In Syrien war er Konditor, nun schlägt er sich als Tagelöhner in der türkischen Stadt Gaziantep nahe der Grenze durch. Doch offiziell darf al-Isa nicht arbeiten - und wenn er seinen Lebensunterhalt nicht verdienen kann, will er wie viele andere weiter nach Europa. Statt Kuchen zu backen, schleppt er Möbel oder baut Zäune auf.

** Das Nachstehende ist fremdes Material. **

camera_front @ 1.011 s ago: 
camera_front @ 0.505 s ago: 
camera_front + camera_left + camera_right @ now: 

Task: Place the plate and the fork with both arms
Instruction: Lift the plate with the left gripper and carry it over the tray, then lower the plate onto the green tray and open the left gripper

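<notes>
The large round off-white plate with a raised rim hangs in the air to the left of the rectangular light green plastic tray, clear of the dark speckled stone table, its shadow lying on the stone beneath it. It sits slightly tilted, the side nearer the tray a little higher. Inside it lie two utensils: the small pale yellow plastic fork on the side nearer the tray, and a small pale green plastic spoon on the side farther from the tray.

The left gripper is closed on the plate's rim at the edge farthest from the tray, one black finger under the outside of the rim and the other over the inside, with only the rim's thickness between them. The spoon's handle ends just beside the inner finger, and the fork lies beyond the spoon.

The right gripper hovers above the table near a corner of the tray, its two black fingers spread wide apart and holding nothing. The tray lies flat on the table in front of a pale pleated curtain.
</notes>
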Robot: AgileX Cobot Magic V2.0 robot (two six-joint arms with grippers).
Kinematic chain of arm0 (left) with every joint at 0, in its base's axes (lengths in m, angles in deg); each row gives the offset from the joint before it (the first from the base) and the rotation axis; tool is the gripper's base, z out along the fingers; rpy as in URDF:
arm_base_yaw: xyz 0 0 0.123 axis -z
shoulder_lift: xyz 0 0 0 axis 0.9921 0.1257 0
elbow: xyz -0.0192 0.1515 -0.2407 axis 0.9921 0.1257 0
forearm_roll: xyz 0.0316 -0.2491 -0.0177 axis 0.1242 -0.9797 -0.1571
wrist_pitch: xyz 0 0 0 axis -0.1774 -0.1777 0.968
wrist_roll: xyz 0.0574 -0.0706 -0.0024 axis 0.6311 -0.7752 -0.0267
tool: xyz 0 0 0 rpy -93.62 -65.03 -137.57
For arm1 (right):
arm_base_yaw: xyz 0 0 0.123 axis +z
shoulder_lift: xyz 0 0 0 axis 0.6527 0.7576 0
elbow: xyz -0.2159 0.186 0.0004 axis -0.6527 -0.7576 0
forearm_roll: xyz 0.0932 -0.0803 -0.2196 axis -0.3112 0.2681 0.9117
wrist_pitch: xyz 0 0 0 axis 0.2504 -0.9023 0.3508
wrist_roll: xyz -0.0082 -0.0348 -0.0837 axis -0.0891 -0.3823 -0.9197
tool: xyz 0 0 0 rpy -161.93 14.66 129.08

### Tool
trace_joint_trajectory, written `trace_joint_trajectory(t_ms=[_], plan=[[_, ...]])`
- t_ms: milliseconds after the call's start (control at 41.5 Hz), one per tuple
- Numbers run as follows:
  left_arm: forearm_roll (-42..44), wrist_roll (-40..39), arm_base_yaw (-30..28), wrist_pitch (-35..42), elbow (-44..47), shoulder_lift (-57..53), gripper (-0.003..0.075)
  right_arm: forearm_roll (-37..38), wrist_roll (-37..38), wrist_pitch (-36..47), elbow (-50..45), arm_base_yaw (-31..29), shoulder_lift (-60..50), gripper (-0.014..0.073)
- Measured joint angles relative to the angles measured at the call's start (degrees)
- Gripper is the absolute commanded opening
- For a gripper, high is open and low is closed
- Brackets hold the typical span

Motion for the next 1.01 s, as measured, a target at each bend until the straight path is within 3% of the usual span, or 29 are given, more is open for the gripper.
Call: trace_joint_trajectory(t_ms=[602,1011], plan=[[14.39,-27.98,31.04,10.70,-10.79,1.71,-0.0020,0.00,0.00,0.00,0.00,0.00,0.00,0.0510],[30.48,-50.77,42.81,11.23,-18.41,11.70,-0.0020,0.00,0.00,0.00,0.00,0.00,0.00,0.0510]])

Syrische Flüchtlinge können sich seit Mitte Januar in dem Land um eine Arbeitserlaubnis bewerben - Teil einer Vereinbarung zwischen der Türkei und der EU. Doch nur 7300 wurden zunächst zugelassen, hieß es vergangenen Monat. Das Arbeitsministerium war für eine Stellungnahme nicht zu erreichen. «Niemand bekommt eine Arbeitserlaubnis, wenn er nicht schon einen Job hat, weil die Bürokratie eine Bestätigung vom Arbeitgeber verlangt», sagt Abdel Hadi, der bei Hilfsorganisationen für die zwei Millionen syrische Flüchtlinge in der Türkei arbeitet. «Die Gesetze sind verwirrend und unklar.»

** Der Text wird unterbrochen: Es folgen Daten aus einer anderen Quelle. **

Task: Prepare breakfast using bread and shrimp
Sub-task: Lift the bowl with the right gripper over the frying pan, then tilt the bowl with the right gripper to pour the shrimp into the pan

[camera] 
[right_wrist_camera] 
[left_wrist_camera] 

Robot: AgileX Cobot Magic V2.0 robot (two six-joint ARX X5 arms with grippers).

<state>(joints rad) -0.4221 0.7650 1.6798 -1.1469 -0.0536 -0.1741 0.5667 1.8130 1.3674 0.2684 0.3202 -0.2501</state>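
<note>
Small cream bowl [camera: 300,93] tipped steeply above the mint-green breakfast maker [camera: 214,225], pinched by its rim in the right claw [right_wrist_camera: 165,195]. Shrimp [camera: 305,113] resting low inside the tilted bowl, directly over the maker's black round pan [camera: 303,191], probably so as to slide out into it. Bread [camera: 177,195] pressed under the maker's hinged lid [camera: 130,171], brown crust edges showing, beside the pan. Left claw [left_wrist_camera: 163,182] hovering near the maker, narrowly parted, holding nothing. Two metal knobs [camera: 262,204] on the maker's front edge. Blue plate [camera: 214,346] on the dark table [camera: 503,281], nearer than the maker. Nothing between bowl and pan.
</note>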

Die Tagelöhner arbeiten oft nur zwei Tage die Woche und kratzen so ein paar Hundert Euro im Monat zusammen. «Ich will nach Deutschland, wenn es hier nicht besser wird», sagt al-Isa. «Aber legal, mit einem Visum. Ich würde ja ein Boot nehmen und mich nach Europa schmuggeln, aber ich habe Kinder. Ich hätte Angst, dass sie ertrinken.»

Von der geplanten Militäraktion der Nato gegen Schlepperbanden in der Ägäis wollen sich die Flüchtlinge in Gaziantep nicht beeindrucken lassen. «Ich kenne viele Leute, die nach Europa gegangen sind», sagt Ahmed Aschkar, einst Stahlbauarbeiter. Seine vernarbten Unterarme zeugen von den Kämpfen in Syrien. Auch er steht an der Kreuzung und hofft auf einen Job für einen Tag. In den Flüchtlingscamps gebe es keine Arbeit, das Essen sei teurer als in der Stadt, sagt er. «Wir hören immer wieder, dass wir bald legal arbeiten dürfen, aber bisher ist das nur Gerede.»

Die Türkei hat die Grenzen zu Syrien größtenteils geschlossen, und ohne Erlaubnis dürfen die Flüchtlinge im Land nicht mehr zwischen den Provinzen reisen. So kommen sie schwerer an Arbeit - und schwerer an die Mittelmeerküste. Doch das mache wenig aus, sagt Mohammed, der Flüchtlinge aus Syrien in die Türkei bringt. Dort verbindet er sie mit einem Kontaktmann, der sie für ein paar Hundert Dollar nach Griechenland übersetzen kann. «Wenn vergangenes Jahr eine Million Migranten nach Europa gegangen sind, werden es dieses Jahr zwei Millionen.»